La historia sabe que el matrimonio Salvat, para evitar el escándalo, se marchó a vivir durante muchos años a la casa que los padres de Paquita tenían en Manresa y donde permanecieron junto a su hija Eulàlia hasta las muerte de Lluís por una infección respiratoria. Con su hija  adolescente Paquita volvió a Barcelona y ambas se acomodaron en el ático de la calle Fusina,  uno de los numerosos  pisos propiedad de la familia Vives. Tras su regreso, Paquita no paró hasta conseguir información de Pepe. Atando cabos y tras muchas preguntas a algunos conocidos de la época averiguó que éste sobrevivió y que vivía con su mujer y sus hijos en un minúsculo piso en el barrio del Polvorín regentando un modesto bar en las faldas de Montjuïc.



Una mañana que tuvo el valor suficiente se dejó caer por el barrio, su corazón latiendo a mil por hora, sus manos temblorosas. Merodeó por los alrededores, paseó, pasó su tiempo pensativa en los bancos del abandonado parque, cercano al bar esperando paciente con el frío vomitando en su nuca a que Pepe cerrara  su negocio, la madrugada ya dueña de las almas nocturnas. Vio cómo bajaba la  persiana ruidosa y se despedía de los últimos clientes con el alcohol bombeando triste sus corazones solitarios, víctimas de la realidad. Observó cómo subía la empinada cuesta que le llevaba hasta su casa con la evidente cojera que le acompañaba desde  aquella paliza brutal de hacía ya tantos años. Quiso gritar su nombre, correr tras él, abrazarle, decirle lo mucho que lo quería y lo echaba de menos pero algo ajeno a ella la paralizaba, inmovilizadas sus piernas por el peso de unas plomizas cadenas  invisibles que la condenaban a no seguir con esa historia. Aquella fue la última vez que vio a Pepe “el romano”, su figura esbelta, intuyendo su tez morena bañada por la oscuridad de la calle apenas iluminada por raquíticas farolas. Adivinó su gesto serio, herido por la crudeza de la vida, pero sin perder magnetismo. Recordó sus profundos ojos negros cuando la miraban con el brillo del deseo y lloró como aquella mujer que se volvió loca de amor una vez, hace ya, mientras los ojos del taxista la buscaban por el retrovisor con la curiosidad del testigo inadvertido.

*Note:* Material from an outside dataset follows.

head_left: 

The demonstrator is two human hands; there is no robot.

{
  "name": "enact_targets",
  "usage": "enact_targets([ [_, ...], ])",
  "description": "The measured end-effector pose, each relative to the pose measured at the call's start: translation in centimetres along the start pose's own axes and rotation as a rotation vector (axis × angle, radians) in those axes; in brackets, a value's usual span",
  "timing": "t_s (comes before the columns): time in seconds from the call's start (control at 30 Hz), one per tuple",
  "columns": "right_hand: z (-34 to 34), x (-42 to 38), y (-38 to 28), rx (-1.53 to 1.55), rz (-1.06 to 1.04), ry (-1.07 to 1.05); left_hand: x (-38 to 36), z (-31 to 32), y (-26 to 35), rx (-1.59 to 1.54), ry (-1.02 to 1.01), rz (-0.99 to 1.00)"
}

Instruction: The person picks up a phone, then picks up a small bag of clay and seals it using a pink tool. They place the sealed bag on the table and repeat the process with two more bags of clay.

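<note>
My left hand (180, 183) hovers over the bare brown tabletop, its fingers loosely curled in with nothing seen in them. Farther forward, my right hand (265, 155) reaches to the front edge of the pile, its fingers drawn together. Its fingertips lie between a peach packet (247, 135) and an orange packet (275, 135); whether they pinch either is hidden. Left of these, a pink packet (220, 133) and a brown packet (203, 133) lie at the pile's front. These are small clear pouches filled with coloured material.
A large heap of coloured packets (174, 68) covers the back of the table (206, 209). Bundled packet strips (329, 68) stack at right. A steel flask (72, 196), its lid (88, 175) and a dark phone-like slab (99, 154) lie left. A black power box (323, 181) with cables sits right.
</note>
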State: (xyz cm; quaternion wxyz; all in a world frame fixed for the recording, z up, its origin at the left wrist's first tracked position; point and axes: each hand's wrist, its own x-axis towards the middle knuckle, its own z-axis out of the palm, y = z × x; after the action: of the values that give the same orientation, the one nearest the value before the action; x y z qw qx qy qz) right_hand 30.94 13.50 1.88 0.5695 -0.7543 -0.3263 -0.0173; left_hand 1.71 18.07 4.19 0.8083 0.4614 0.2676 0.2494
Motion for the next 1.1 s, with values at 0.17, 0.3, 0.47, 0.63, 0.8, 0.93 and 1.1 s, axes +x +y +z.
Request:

He escuchado mi nombre, Magalí, y he notado las caricias en mi pelo. Llevo casi seis horas durmiendo y me levanto sudando, con la boca pastosa y la sensación de haber vivido en mis carnes la historia de Pepe “el romano” y de Paquita. Estoy muy nerviosa y le digo Oriol que no pasaré la noche con él. Antes de marcharme, entro en la habitación donde ella duerme. Analizo su cara, sus arrugas, sus rasgos que aún conserva hermosos y escucho la respiración de la que fue asesina de  convencionalismos y que ahora, y desde hace mucho, descansa ignorante y de repente siento cuánto comprendo a esa mujer. Ya en casa, todavía desconcertada, me cambio y preparo un termo ardiendo de té. La noche será larga sin sueño pero me conciencio porque ya no evito ni me asusta la probable compañía de Yolanda Ivanova. Mina ronronea contenta de tenerme cerca aunque yo me comporto con indiferencia, sin prestarle demasiada atención pues lo único que me importa en ese momento es no perder las ideas que brotan de mi cabeza con desazón y recordando las imágenes soñadas no puedo dejar de escribir en ese word que ya no es huérfano pero sí caprichoso.